WHAT THE TASK ASKS: Give the data below again exactly, and drop each picture from it.

EXERCISE INPUT:
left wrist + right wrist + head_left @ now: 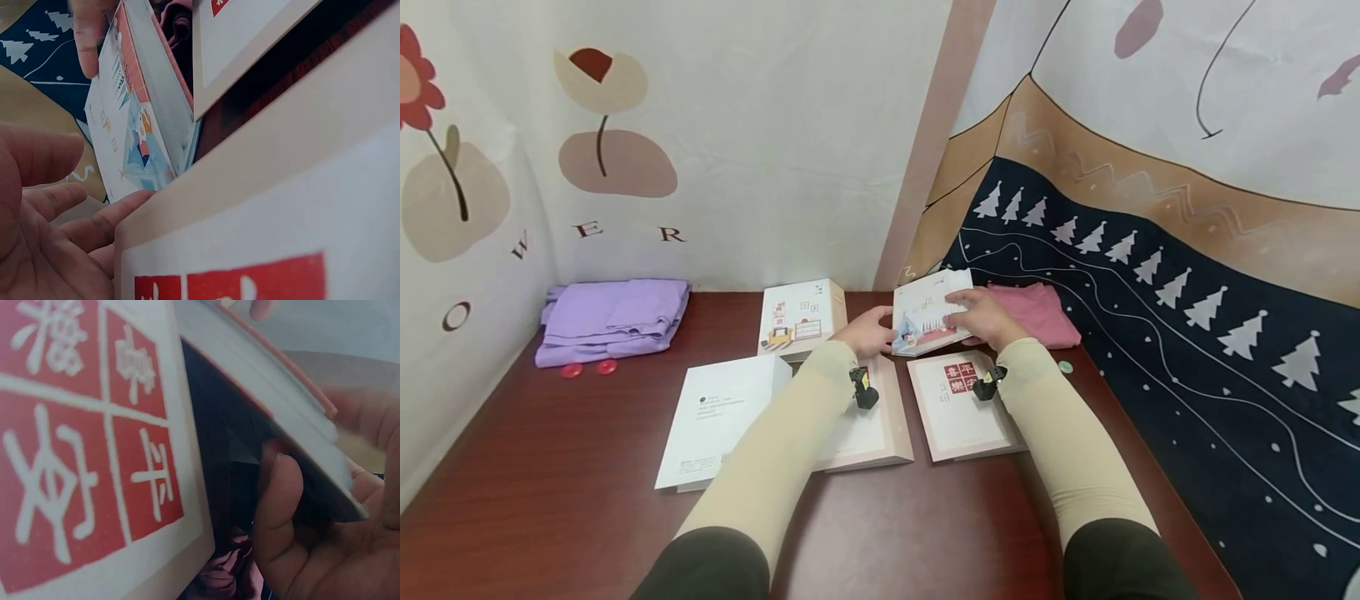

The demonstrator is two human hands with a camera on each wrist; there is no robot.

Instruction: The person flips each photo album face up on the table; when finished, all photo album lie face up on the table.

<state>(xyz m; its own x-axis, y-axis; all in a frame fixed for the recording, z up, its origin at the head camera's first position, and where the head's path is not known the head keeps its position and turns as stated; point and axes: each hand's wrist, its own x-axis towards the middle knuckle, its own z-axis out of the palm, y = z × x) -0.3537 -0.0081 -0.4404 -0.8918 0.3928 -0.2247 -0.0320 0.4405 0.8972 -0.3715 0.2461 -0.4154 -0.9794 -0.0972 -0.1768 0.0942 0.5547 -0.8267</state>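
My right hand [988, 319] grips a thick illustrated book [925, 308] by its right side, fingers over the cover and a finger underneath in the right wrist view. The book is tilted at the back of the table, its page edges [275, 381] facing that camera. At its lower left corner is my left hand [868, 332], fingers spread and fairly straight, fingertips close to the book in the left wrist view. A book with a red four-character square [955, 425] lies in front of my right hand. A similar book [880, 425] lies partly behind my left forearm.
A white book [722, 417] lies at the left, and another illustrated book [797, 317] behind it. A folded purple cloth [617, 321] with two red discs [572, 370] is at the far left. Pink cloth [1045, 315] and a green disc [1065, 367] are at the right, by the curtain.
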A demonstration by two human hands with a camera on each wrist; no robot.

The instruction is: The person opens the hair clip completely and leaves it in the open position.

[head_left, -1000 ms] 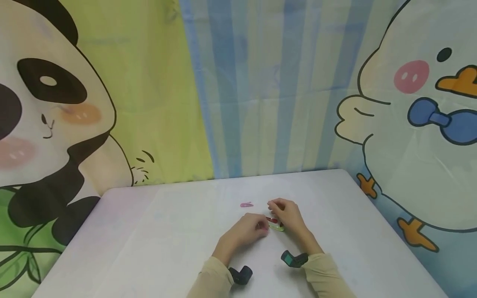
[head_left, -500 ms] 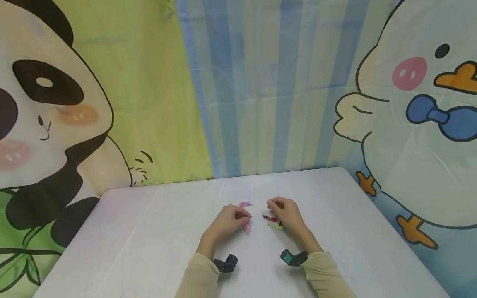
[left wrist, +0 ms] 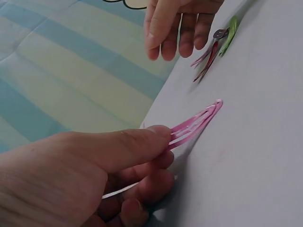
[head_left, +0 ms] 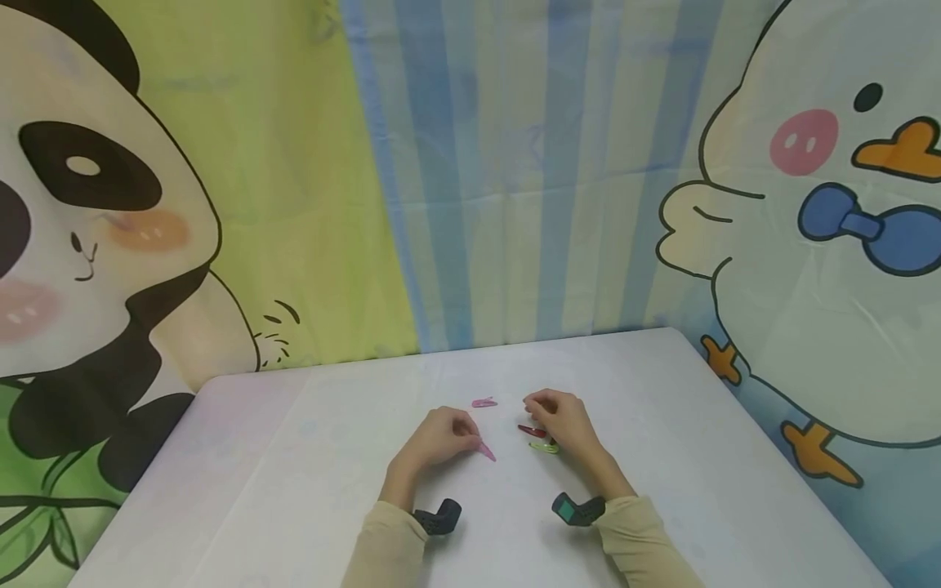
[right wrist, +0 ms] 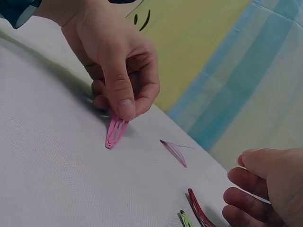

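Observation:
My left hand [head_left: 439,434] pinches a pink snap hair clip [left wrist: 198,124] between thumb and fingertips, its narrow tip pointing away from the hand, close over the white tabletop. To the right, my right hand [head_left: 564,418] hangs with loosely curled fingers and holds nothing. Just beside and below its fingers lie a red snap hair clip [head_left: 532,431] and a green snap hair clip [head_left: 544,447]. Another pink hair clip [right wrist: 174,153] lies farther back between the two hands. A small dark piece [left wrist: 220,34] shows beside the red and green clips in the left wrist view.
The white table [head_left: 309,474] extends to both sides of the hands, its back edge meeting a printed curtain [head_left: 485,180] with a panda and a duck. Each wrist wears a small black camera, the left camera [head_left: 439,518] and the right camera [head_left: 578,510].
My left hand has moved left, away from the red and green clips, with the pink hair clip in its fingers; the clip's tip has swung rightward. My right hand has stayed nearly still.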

RESULT:
left wrist + right wrist + head_left @ now: 

The demonstrator is two human hands with a camera on each wrist; there is no robot.

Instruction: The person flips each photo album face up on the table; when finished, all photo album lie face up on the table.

<state>(xyz m; its own x-axis, y-axis; all in a frame fixed for the recording, z up, its origin at the head camera's first position, and where the head's path is not known the head keeps its position and turns as stated; point and axes: each hand's wrist, its own x-axis towards the middle knuckle, its own z-axis out of the palm, y = z × x) -0.3537 -0.0081 -0.4404 -0.8918 0.3928 -0.2247 -0.0320 0.4405 0.8972 -0.3715 0.2461 -0.4154 -0.9794 -0.0972 -0.1768 0.0942 0.5547 -0.8267</state>
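My right hand [988, 319] grips a thick illustrated book [925, 308] by its right side, fingers over the cover and a finger underneath in the right wrist view. The book is tilted at the back of the table, its page edges [275, 381] facing that camera. At its lower left corner is my left hand [868, 332], fingers spread and fairly straight, fingertips close to the book in the left wrist view. A book with a red four-character square [955, 425] lies in front of my right hand. A similar book [880, 425] lies partly behind my left forearm.
A white book [722, 417] lies at the left, and another illustrated book [797, 317] behind it. A folded purple cloth [617, 321] with two red discs [572, 370] is at the far left. Pink cloth [1045, 315] and a green disc [1065, 367] are at the right, by the curtain.
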A demonstration by two human hands with a camera on each wrist; no robot.

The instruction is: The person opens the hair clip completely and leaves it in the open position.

[head_left, -1000 ms] 
[head_left, -500 ms] 
[left wrist, +0 ms] 
[head_left, +0 ms] 
[right wrist, +0 ms] 

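Observation:
My left hand [head_left: 439,434] pinches a pink snap hair clip [left wrist: 198,124] between thumb and fingertips, its narrow tip pointing away from the hand, close over the white tabletop. To the right, my right hand [head_left: 564,418] hangs with loosely curled fingers and holds nothing. Just beside and below its fingers lie a red snap hair clip [head_left: 532,431] and a green snap hair clip [head_left: 544,447]. Another pink hair clip [right wrist: 174,153] lies farther back between the two hands. A small dark piece [left wrist: 220,34] shows beside the red and green clips in the left wrist view.
The white table [head_left: 309,474] extends to both sides of the hands, its back edge meeting a printed curtain [head_left: 485,180] with a panda and a duck. Each wrist wears a small black camera, the left camera [head_left: 439,518] and the right camera [head_left: 578,510].
My left hand has moved left, away from the red and green clips, with the pink hair clip in its fingers; the clip's tip has swung rightward. My right hand has stayed nearly still.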

Work on the exercise is complete.